BYC's most notable team sailing achievement, it could be argued, came in an event to encourage the sport among women. In 1938, Commodore Bernie Knost of Pass Christian Yacht Club offered an elaborate trophy to the winner of an all-girl three-race interclub series hosted by his organization. The event was an immediate hit and has remained a highlight among Gulf sailing activities. With its large number of Skipperettes to draw from, most notable Joyce Fountain Wiltz, Janet Ferson Green, Beatrice Kennedy and Emily Joullian Dale, BYC over the years has compiled the second best record, winning the Knost nine times. Only Pass, with 11 victories, has done better. In addition to her Knost heroics, Joyce in 1949 became the first girl in the history of BYC to earn a skipper's position on the club's Lipton team.

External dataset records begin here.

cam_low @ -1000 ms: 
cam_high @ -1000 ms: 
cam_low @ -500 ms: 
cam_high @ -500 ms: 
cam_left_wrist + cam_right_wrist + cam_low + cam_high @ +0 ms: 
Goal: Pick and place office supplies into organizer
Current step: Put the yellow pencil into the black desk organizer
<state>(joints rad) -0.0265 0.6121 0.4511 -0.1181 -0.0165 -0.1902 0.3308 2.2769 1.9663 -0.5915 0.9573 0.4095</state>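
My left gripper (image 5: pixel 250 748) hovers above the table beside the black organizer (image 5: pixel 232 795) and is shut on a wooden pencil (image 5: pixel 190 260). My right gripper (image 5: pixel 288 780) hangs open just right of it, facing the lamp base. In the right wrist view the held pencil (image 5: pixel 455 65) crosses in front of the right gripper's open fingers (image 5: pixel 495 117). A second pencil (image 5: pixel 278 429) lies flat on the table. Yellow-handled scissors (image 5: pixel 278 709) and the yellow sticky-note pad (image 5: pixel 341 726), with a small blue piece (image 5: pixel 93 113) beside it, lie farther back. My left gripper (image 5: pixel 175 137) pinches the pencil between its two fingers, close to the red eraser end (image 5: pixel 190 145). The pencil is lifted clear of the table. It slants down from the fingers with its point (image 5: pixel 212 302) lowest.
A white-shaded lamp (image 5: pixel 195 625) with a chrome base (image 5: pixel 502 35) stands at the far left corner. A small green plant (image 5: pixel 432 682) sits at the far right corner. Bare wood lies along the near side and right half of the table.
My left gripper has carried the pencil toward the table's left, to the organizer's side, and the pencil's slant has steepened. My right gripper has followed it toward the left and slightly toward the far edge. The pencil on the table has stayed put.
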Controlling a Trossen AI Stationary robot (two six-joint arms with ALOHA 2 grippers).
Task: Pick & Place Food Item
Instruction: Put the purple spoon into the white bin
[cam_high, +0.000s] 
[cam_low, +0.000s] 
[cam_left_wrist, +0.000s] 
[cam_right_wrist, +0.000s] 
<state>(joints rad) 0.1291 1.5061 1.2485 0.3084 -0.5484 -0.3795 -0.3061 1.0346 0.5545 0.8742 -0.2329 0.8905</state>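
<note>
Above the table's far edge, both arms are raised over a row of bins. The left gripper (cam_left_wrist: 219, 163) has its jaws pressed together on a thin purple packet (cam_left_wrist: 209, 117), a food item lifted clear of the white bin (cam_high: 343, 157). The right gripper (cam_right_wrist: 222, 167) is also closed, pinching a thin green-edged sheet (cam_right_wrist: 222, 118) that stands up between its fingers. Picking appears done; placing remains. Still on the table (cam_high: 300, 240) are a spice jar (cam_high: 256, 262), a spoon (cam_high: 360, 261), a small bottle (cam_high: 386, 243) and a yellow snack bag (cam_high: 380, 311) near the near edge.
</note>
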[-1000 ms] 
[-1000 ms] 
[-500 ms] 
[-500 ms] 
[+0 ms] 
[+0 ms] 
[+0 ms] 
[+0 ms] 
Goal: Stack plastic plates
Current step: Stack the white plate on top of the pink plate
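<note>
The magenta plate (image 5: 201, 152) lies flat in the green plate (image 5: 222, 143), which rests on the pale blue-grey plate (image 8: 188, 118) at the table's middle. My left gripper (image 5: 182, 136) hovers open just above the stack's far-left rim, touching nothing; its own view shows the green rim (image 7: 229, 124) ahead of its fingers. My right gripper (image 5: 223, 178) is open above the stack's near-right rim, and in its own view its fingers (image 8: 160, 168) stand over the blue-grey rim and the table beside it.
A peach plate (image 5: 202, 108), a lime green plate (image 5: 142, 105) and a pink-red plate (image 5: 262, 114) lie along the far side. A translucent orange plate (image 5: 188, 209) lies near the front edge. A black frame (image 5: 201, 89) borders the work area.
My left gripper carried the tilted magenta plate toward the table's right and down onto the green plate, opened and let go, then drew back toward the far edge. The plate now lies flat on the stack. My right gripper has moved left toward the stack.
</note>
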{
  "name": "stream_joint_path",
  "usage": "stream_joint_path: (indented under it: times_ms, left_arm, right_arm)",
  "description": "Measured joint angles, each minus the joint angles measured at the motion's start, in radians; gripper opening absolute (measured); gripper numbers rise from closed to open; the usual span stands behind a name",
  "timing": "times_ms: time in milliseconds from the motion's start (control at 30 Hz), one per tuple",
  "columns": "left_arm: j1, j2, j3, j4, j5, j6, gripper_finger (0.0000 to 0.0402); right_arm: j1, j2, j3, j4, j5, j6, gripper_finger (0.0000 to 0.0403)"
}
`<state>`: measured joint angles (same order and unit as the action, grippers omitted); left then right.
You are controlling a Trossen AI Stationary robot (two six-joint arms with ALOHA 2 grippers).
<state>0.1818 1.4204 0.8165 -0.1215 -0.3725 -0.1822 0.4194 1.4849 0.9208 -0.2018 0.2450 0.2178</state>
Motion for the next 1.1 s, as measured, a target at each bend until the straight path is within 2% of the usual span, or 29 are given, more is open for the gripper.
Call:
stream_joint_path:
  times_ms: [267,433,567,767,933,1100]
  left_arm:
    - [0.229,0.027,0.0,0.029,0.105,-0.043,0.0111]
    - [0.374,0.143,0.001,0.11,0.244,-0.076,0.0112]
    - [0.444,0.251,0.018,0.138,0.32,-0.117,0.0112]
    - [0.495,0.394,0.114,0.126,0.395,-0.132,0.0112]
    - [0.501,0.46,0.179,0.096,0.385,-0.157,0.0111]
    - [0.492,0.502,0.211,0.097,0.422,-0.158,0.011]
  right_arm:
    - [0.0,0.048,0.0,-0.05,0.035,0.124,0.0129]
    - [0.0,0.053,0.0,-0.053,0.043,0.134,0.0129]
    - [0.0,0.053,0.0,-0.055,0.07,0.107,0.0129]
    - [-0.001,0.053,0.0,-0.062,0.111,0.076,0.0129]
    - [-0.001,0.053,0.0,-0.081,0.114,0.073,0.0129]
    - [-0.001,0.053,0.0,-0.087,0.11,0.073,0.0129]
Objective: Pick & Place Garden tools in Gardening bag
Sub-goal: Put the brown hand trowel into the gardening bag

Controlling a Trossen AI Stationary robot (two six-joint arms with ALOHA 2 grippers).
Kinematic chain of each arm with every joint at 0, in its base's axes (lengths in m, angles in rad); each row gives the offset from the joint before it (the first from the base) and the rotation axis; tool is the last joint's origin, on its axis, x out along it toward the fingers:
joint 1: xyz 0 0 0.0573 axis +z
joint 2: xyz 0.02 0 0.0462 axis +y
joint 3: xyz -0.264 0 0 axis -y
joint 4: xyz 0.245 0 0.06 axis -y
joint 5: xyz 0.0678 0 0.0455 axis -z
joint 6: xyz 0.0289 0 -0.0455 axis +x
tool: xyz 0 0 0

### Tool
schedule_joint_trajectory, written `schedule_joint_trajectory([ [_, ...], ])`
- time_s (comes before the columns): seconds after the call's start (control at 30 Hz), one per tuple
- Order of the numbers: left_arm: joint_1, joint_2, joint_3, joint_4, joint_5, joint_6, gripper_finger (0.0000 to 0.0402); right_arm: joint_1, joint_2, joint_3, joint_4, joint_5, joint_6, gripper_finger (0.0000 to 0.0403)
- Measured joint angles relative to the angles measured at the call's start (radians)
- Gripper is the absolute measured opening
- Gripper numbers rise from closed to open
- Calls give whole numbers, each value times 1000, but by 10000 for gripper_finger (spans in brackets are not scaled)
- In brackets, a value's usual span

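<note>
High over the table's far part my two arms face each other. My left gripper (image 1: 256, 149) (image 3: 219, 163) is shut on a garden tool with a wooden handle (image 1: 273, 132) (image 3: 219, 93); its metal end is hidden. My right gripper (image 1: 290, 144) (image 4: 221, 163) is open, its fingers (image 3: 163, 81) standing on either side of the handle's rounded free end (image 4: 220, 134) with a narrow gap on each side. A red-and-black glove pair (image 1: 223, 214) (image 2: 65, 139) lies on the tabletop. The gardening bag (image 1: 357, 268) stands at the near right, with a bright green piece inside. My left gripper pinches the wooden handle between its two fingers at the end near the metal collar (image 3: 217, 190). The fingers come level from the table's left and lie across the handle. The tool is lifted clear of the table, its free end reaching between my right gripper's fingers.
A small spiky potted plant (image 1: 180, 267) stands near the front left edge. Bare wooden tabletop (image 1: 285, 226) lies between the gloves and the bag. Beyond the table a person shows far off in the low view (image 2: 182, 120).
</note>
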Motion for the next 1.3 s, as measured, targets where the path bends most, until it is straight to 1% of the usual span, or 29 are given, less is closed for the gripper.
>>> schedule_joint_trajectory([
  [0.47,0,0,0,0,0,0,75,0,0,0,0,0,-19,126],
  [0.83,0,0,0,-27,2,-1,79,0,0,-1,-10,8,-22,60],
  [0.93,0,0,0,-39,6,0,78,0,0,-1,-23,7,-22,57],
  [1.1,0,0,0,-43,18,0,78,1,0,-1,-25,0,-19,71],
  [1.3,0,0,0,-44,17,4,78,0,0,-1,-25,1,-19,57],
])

The BYC also hosted several PHRF (Performance Handicapped Racing Fleet) events. The BYC was host to the GYA's Gulf Ocean Racing Series during the 1990s and early first decade of the 21st century, the GCYA (Gulf Coast Yachting Association) Round the Sound Series, which started at the Singing River Yacht Club (Pascagoula, MS) traveled to the Gulfport Yacht Club, and ended at the Biloxi Yacht Club. This series was transformed into the Biloxi Summer Series. The club also hosted a Leukemia Cup and the GYA Offshore Race in 2002.

Off the race course, BYC also has an impressive record. Seven of its members have held the position of Gulf Yachting Association Commodore — Dr. Eldon Bolton, Wallace Chapman, Jerry J. Ellis, Byrd Enochs, J.J. Kennedy, J.P. Moore and Walter Seymour.